The main eccentric bearing is held into the eccentric balancer with a snap ring inside a groove in the bearing pocket. Locate the gap in the snap ring, and pry the ring out of the groove (toward the center of the shaft) using one or two jeweler’s screwdrivers--working your way around the ring until it is free (see image to the right).
After the snap ring is removed, you can lift the pad mount and bearing out of the eccentric balancer. The eccentric bearing is only loosely pressed into the eccentric balancer, so you can gently pry it, or wiggle it (and the pad mount) out of the bearing pocket.
The eccentric bearing is pressed fairly tightly to the pad mount shaft, so you will have to drive it out with a punch, but because the pad mount flange is larger than the bearing diameter, it is difficult to hold the bearing while driving out the shaft.

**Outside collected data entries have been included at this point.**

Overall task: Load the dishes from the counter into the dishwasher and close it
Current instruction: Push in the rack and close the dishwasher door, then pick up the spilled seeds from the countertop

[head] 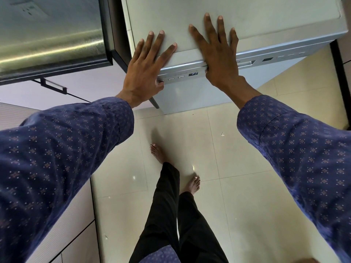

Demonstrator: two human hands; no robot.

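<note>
Dishwasher (247,19) door closed. Left hand (146,67) and right hand (218,54) flat on top, fingers spread wide, holding nothing; thumbs at control panel (182,75).

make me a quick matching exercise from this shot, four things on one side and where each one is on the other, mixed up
Things:
1. left hand
2. right hand
3. lit display
4. bare feet

Places:
A. on the tiled floor
B. flat on the dishwasher top, thumb at the door handle recess
C. on the control strip between the two hands
D. on the dishwasher's near-left corner, thumb by the end button

Pairs: 1-D, 2-B, 3-C, 4-A
</note>
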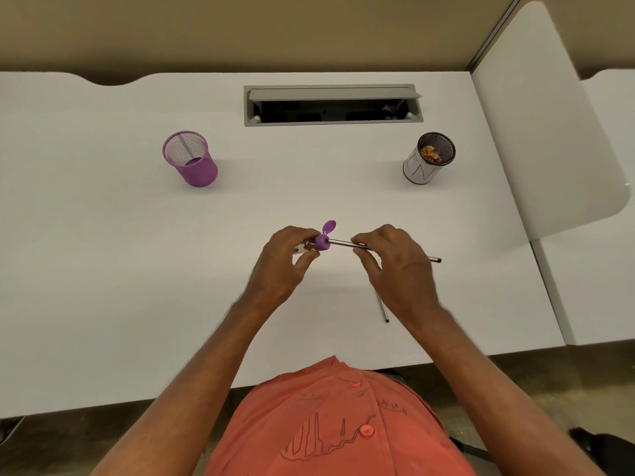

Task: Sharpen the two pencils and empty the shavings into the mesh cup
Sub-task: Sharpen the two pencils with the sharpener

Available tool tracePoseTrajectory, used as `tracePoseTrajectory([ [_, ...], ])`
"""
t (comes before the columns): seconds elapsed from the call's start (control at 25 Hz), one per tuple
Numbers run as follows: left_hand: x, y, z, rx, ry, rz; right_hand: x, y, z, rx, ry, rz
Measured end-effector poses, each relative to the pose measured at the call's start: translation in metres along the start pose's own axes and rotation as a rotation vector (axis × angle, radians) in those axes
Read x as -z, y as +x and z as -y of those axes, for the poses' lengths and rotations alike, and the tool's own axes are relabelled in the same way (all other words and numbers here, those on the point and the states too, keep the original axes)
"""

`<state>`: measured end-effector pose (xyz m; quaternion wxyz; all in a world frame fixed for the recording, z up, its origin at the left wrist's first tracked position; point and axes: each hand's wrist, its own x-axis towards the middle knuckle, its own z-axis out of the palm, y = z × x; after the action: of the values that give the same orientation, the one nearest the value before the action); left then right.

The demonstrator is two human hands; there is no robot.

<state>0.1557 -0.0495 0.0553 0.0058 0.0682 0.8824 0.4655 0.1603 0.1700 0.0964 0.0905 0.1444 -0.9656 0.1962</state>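
My left hand (287,261) grips a purple-capped sharpener (321,242) with a clear barrel holding brown shavings; its small lid flap stands up. My right hand (395,266) pinches a dark pencil (343,242), whose tip is pushed into the sharpener's cap and whose far end pokes out to the right at hand level. A second pencil (383,309) lies on the desk under my right wrist, partly hidden. The dark mesh cup (429,163) with a white paper wrap stands at the back right and has shavings inside.
A purple mesh cup (190,159) stands at the back left. A grey cable hatch (333,104) is open at the desk's rear middle. A white divider panel (549,132) rises along the right edge. The white desk (137,252) ends near my torso.
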Motion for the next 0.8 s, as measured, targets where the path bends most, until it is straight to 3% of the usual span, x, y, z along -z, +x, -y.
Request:
tracePoseTrajectory([
  [0.6, 0.005, -0.003, -0.021, -0.067, 0.15, 0.046, 0.032, 0.021, -0.008, 0.373, -0.315, 0.125],
  [0.8, 0.007, -0.005, -0.029, -0.098, 0.157, 0.004, 0.046, 0.038, -0.009, 0.32, -0.294, 0.339],
])
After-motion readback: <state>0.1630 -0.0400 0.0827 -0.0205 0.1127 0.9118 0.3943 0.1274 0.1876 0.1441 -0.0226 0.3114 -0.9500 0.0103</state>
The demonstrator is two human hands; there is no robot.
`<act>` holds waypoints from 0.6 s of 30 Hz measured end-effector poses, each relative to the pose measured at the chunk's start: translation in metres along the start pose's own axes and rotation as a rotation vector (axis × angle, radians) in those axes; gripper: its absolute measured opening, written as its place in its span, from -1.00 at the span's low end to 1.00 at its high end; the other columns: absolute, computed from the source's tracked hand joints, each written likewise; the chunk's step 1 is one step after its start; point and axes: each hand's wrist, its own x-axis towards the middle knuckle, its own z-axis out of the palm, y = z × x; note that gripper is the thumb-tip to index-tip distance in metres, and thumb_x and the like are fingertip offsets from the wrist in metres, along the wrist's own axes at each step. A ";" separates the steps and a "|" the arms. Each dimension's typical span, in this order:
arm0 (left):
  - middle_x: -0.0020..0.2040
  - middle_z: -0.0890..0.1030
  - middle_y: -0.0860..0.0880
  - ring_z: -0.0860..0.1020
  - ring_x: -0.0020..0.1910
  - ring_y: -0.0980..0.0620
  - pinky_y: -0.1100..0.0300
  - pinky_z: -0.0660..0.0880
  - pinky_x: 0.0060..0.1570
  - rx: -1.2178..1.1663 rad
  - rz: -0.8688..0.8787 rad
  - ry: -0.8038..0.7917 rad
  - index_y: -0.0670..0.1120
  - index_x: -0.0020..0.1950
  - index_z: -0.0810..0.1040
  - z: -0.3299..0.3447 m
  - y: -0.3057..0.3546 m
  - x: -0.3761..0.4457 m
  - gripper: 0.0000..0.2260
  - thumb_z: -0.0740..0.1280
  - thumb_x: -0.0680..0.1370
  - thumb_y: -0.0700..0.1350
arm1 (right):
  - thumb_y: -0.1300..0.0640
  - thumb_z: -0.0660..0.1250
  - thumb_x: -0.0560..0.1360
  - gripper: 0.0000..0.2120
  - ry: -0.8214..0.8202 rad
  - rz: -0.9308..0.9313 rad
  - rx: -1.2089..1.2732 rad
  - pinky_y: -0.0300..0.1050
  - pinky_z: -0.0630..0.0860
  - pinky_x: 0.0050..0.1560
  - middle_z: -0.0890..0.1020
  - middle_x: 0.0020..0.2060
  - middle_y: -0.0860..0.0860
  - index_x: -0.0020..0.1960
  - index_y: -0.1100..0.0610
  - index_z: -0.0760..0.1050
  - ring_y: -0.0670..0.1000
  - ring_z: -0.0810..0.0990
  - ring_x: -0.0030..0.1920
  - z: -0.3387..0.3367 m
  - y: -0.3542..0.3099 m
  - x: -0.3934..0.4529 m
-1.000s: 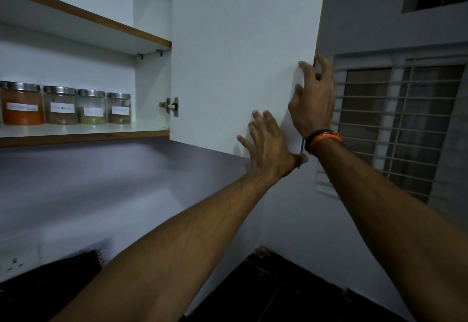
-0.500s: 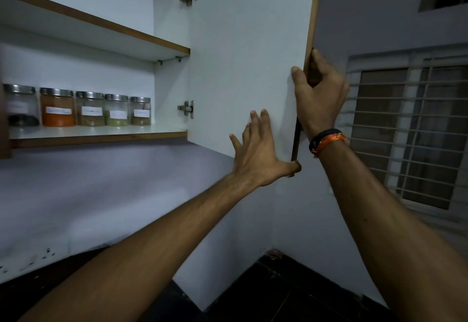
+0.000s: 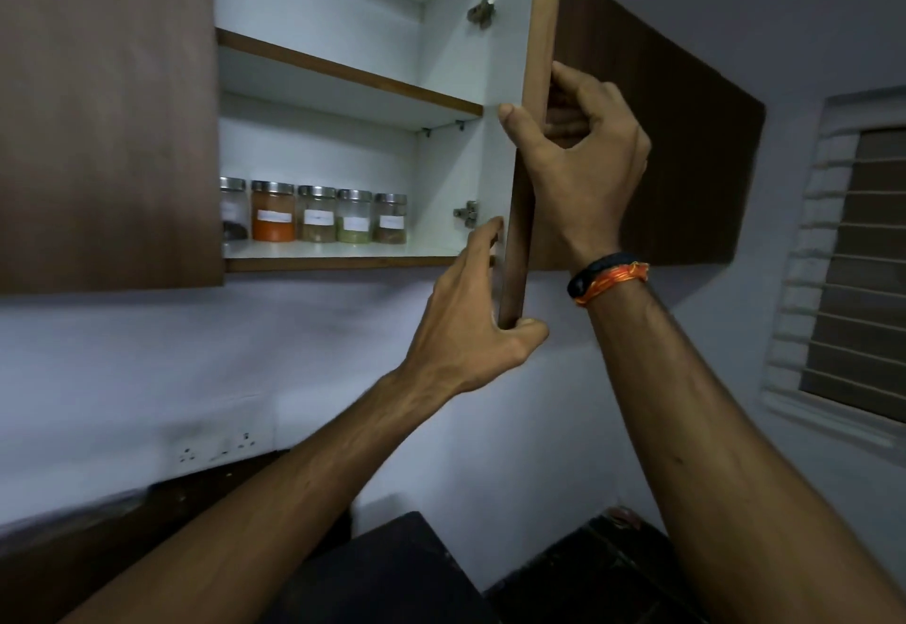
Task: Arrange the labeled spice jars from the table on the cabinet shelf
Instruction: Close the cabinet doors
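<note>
Several labeled spice jars (image 3: 318,219) with metal lids stand in a row on the lower cabinet shelf (image 3: 343,261); the orange one (image 3: 273,216) is second from the left, and the leftmost is half hidden by the closed left door (image 3: 108,108). The right cabinet door (image 3: 537,35) is seen nearly edge-on, partly swung toward the opening. My right hand (image 3: 583,157) grips its edge at mid height, thumb on the inner white face. My left hand (image 3: 470,314) holds the door's bottom corner, thumb under it and fingers on the inside.
An upper shelf (image 3: 343,71) sits above the jars. Two hinges (image 3: 465,214) are on the cabinet's right wall. A wall socket plate (image 3: 220,449) is below, a dark countertop (image 3: 392,569) at the bottom, and a barred window (image 3: 858,270) to the right.
The right door has swung from wide open toward the cabinet, now nearly edge-on. Both hands moved with it; my left hand went from flat on the panel to gripping its bottom corner.
</note>
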 end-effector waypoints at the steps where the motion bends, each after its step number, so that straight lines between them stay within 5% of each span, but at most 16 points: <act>1: 0.48 0.40 0.04 0.43 0.39 0.03 0.23 0.51 0.25 -0.011 0.001 0.032 0.02 0.57 0.14 -0.006 -0.003 -0.004 -0.13 0.44 0.32 -0.04 | -0.10 0.52 0.41 -0.50 -0.015 -0.011 0.021 -0.33 0.59 -0.04 0.64 0.05 -0.05 0.27 0.09 0.59 -0.22 0.61 -0.07 0.006 -0.002 -0.002; 3: 0.39 0.45 0.09 0.46 0.28 0.14 0.59 0.41 0.02 -0.011 0.006 0.091 0.02 0.53 0.20 -0.024 -0.012 -0.012 -0.22 0.43 0.35 -0.11 | -0.12 0.52 0.42 -0.47 -0.051 -0.034 0.049 -0.39 0.56 -0.03 0.63 0.08 -0.02 0.30 0.10 0.57 -0.26 0.57 -0.07 0.026 -0.010 -0.010; 5: 0.36 0.47 0.09 0.47 0.25 0.15 0.65 0.38 -0.06 0.004 -0.008 0.138 0.01 0.52 0.22 -0.042 -0.024 -0.018 -0.26 0.43 0.38 -0.16 | -0.13 0.51 0.42 -0.43 -0.095 -0.059 0.061 -0.46 0.51 -0.03 0.60 0.12 0.01 0.34 0.11 0.55 -0.27 0.53 -0.06 0.047 -0.017 -0.017; 11: 0.53 0.37 -0.01 0.38 0.47 -0.04 0.12 0.38 0.37 0.055 -0.136 0.185 0.01 0.62 0.11 -0.086 -0.049 -0.027 -0.22 0.35 0.50 -0.37 | -0.10 0.45 0.47 -0.33 -0.256 -0.096 0.100 -0.02 0.51 0.28 0.45 0.36 0.09 0.49 0.12 0.37 0.01 0.47 0.30 0.105 -0.029 -0.037; 18: 0.56 0.26 -0.10 0.32 0.51 -0.10 -0.13 0.42 0.41 0.300 -0.122 0.238 -0.03 0.63 0.01 -0.126 -0.083 -0.036 -0.23 0.31 0.53 -0.40 | -0.08 0.38 0.54 -0.35 -0.376 -0.072 0.169 -0.10 0.23 0.42 0.32 0.52 0.05 0.55 0.05 0.28 0.04 0.29 0.48 0.160 -0.028 -0.060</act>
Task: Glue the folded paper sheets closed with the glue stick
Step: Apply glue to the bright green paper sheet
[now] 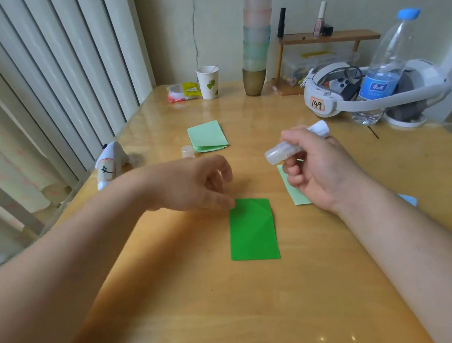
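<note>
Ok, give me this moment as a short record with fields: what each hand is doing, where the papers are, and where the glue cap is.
left hand: left hand touches the top left corner of the dark green folded sheet with its fingertips
right hand: right hand holds the glue stick above the table, uncapped
dark green sheet: lies flat on the wooden table, between the hands
pale green stack: pale green stack lies farther back
pale green sheet: pale green sheet partly hidden under the right hand
cap: glue cap stands beside the stack

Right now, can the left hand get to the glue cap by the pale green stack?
Probably yes: the left hand hovers just short of the cap, holding nothing, and only bare table lies between them.
</note>
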Action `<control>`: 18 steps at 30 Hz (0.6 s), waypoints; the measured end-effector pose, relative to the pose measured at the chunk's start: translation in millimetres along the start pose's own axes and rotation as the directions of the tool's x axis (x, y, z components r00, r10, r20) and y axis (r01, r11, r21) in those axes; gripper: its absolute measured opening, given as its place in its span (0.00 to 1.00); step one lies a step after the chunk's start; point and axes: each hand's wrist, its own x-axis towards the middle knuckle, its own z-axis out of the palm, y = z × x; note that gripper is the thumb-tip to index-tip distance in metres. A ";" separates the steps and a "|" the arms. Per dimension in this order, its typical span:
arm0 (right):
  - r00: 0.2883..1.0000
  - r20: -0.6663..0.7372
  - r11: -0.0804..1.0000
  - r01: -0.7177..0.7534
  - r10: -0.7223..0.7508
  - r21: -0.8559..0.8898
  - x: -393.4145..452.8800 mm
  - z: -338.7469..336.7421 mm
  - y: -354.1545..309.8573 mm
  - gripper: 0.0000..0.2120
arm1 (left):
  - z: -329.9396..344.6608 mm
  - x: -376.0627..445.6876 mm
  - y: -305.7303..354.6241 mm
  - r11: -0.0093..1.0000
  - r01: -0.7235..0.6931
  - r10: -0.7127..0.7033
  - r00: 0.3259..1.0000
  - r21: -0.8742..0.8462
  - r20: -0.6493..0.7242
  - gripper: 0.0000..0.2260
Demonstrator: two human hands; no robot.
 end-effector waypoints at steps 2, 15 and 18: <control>0.997 0.037 0.993 0.068 -0.065 -0.096 -2.7 7.0 4.7 0.12 | 10.8 3.9 -1.1 0.995 -0.011 0.016 0.999 0.104 -0.047 0.22; 0.960 0.207 0.769 0.277 -0.191 -0.576 -6.7 30.5 33.4 0.16 | 45.9 19.8 -26.7 0.942 0.045 0.066 0.947 0.333 -0.316 0.41; 0.960 0.207 0.761 0.276 -0.188 -0.588 -5.2 29.0 33.2 0.13 | 36.6 17.8 -28.5 0.963 0.021 0.048 0.968 0.270 -0.248 0.39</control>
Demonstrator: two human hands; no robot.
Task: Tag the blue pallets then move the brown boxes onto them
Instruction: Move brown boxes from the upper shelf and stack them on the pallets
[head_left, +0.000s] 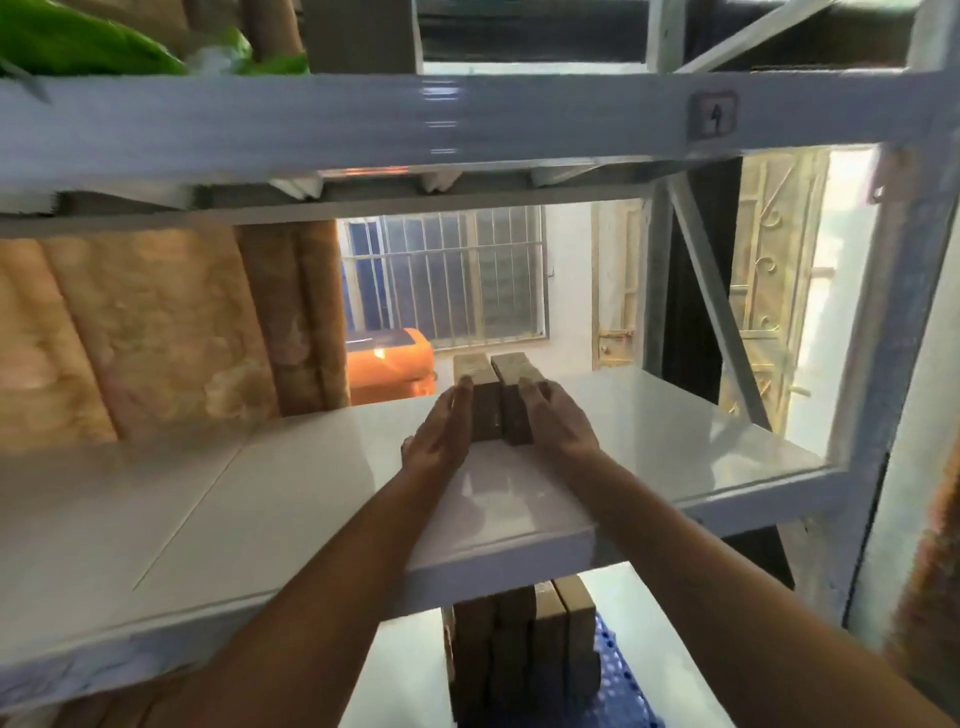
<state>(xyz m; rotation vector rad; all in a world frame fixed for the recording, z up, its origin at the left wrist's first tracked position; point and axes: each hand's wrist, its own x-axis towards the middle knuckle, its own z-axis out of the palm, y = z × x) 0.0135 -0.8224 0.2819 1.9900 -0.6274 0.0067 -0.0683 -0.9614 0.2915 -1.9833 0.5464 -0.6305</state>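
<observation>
left hand (441, 434): flat, fingers straight, pressing left side of two brown boxes (493, 400) | right hand (553, 421): fingers lie over their right side | boxes: upright between both hands on white shelf (260, 499) | blue pallet (618, 680): below the forearms, carrying more boxes (524, 644)

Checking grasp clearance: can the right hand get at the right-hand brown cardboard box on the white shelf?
Probably yes. The right hand already lies against the outer side of the right-hand brown cardboard box, with bare white shelf beside it. The left hand flanks the neighbouring brown box.
</observation>
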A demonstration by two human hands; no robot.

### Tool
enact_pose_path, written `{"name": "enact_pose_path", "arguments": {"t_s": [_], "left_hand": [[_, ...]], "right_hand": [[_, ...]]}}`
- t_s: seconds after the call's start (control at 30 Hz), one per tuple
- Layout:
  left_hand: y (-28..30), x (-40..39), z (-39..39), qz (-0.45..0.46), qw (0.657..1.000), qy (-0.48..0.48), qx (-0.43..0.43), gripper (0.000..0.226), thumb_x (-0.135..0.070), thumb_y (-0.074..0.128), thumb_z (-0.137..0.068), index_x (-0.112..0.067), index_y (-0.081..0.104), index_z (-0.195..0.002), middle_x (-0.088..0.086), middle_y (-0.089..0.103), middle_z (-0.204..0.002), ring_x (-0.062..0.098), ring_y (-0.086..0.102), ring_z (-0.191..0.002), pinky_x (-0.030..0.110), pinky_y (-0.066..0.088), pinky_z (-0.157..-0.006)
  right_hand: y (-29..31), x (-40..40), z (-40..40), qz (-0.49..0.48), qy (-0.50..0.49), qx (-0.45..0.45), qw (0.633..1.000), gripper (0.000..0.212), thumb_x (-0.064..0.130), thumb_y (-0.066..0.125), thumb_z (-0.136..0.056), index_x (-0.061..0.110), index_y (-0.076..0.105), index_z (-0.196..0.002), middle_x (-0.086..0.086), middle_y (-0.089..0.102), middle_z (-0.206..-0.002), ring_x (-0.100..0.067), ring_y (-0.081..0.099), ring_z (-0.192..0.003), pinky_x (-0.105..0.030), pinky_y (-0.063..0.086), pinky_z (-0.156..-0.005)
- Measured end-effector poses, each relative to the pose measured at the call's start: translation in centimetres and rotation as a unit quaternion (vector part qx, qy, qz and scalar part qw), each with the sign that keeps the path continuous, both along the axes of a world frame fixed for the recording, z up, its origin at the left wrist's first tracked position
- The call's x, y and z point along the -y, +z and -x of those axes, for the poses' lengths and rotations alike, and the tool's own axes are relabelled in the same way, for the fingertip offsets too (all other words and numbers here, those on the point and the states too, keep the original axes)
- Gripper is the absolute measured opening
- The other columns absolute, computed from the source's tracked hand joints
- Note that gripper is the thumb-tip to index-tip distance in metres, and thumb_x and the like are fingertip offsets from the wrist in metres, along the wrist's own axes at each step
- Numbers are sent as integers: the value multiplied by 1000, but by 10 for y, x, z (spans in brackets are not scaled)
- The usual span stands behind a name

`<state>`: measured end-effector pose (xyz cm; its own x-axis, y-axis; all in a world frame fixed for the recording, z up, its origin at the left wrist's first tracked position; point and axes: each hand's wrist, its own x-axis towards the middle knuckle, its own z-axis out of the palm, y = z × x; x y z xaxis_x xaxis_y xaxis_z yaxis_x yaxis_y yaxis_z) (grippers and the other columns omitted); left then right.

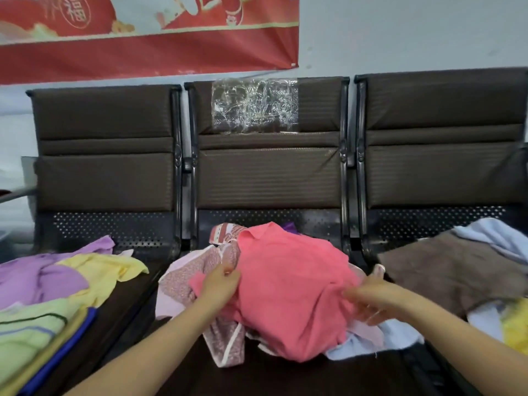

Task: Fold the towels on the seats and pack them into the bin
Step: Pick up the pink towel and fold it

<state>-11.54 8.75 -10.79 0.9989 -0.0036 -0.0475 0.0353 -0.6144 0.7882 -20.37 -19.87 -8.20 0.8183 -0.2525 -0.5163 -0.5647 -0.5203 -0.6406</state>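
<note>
On a row of dark brown padded seats [268, 178], a crumpled coral-pink cloth towel [291, 284] lies between both hands: the left hand [221, 284] pinches its left edge, the right hand [368, 301], fingers spread, touches its right side.

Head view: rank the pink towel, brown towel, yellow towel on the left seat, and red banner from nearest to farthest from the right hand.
From the right hand:
1. Pink towel, middle seat, at the fingers.
2. Brown towel, right seat, just beyond the hand.
3. Yellow towel, left seat, across the pile.
4. Red banner, up on the wall behind the seats.
</note>
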Motion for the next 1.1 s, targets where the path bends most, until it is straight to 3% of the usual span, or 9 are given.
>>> {"name": "enact_pose_path", "arguments": {"t_s": [0.17, 0.3, 0.47, 0.63, 0.8, 0.87, 0.93, 1.0, 1.1], "left_hand": [[10, -9, 12, -47, 997, -53, -13, 26, -29, 55, -94, -19, 60, -70, 1, 59, -76, 20, 55, -85, 29, 41, -74], [6, -15, 24, -24, 987, -155, -37, 35, -42, 68, -83, -18, 64, -108, 0, 65, -109, 18, 60, -101, 30, 46, -93], [9, -10, 41, -87, 950, -292, -72, 60, -63, 61, -79, -25, 57, -125, -12, 55, -126, 10, 51, -114, 28, 38, -102], [5, 6, 47, -168, 947, -252, 102, 46, -46, 46, -96, -7, 64, -112, 4, 53, -118, 18, 51, -110, 31, 39, -99], [31, 6, 34, 138, 976, -140, 91, 38, -48, 45, -97, -18, 61, -113, -3, 63, -112, 7, 56, -102, 28, 40, -95], [41, 2, 24, 331, 939, -69, 69, 58, -61, 49, -88, -19, 57, -126, -2, 63, -123, 10, 58, -114, 35, 43, -104], [53, 0, 16, 476, 877, -23, 69, 44, -49, 46, -96, -17, 56, -125, 0, 65, -116, 5, 63, -102, 25, 53, -88], [67, 0, 14, 495, 866, -33, 64, 29, -36, 42, -101, -20, 57, -120, -1, 67, -113, 4, 64, -96, 21, 52, -81], [77, 1, 6, 496, 860, -98, 67, 35, -24, 46, -100, -20, 52, -134, -3, 60, -131, 9, 57, -118, 28, 43, -102]], "right_hand": [[-14, -22, 23, -2, 9, -42, 999, 40, 46, 58, -92, 7, 51, -96, -13, 61, -78, -18, 62, -61, -24, 51, -50], [-25, -31, 23, -248, -80, 56, 964, 16, 16, 70, -86, 9, 57, -92, -8, 59, -74, -17, 57, -61, -26, 48, -52], [-20, -32, 18, -268, -90, 184, 941, 23, 8, 68, -85, 19, 53, -70, -2, 52, -64, -13, 49, -61, -26, 41, -61], [-19, -33, 24, -290, 41, 2, 956, 27, 15, 83, -71, 10, 61, -85, -9, 58, -77, -19, 55, -73, -37, 51, -77], [-5, -46, 16, -311, 44, 135, 940, 12, 13, 62, -89, 7, 55, -81, -13, 55, -81, -21, 56, -77, -36, 46, -81], [14, -41, 8, -430, -17, 203, 879, 15, 11, 47, -95, 4, 56, -85, -10, 61, -77, -19, 64, -71, -32, 55, -72], [33, -31, 4, -514, -50, 250, 819, 24, 17, 49, -89, 4, 68, -96, -7, 68, -82, -15, 67, -69, -26, 58, -62], [46, -23, 4, -529, -64, 280, 799, 26, 20, 53, -83, 8, 77, -89, -6, 71, -90, -15, 69, -72, -26, 58, -62], [51, -11, -5, -523, -143, 305, 783, 25, 16, 49, -91, 3, 70, -85, -10, 72, -83, -17, 71, -65, -26, 58, -53]]}}
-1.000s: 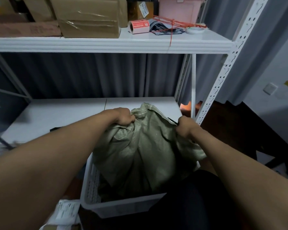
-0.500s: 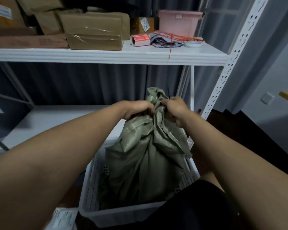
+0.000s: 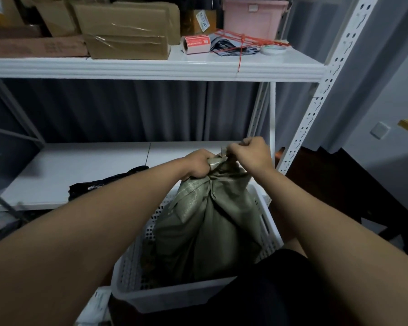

To support the bearing while I drove the shaft out, I placed 3 pieces of heavy sheetmetal in a triangle between the bearing and the flange of the pad mount. This supported the bearing on 3 sides, and the pad mount stuck down between the jaws of my bench vise. Then I drove the pad mount out of the bearing with a punch.
Just like an automobile engine, the less restriction you have in getting the air into and out of the motor, the more efficient and powerful it will operate. The inlet contains a valve, and the exhaust contains a brass filter and silencer pads.
Remove the air lever by sliding the roll pin out of the housing. Unscrew the inlet bushing from the housing, and remove the spring, tip valve, and seal. Then, using a retaining ring spreader, remove the retaining ring from the top of the valve plunger, and slide the speed regulator out the bottom.
Remove the muffler cap by rotating it slightly (to free it from the locking tabs) and then pull it off. The muffler body has a 1/2-inch hex socket. I don’t have an Allen wrench this large, so I used the hex head of a bolt to unscrew the muffler body. Remove the brass cone muffler from the muffler body.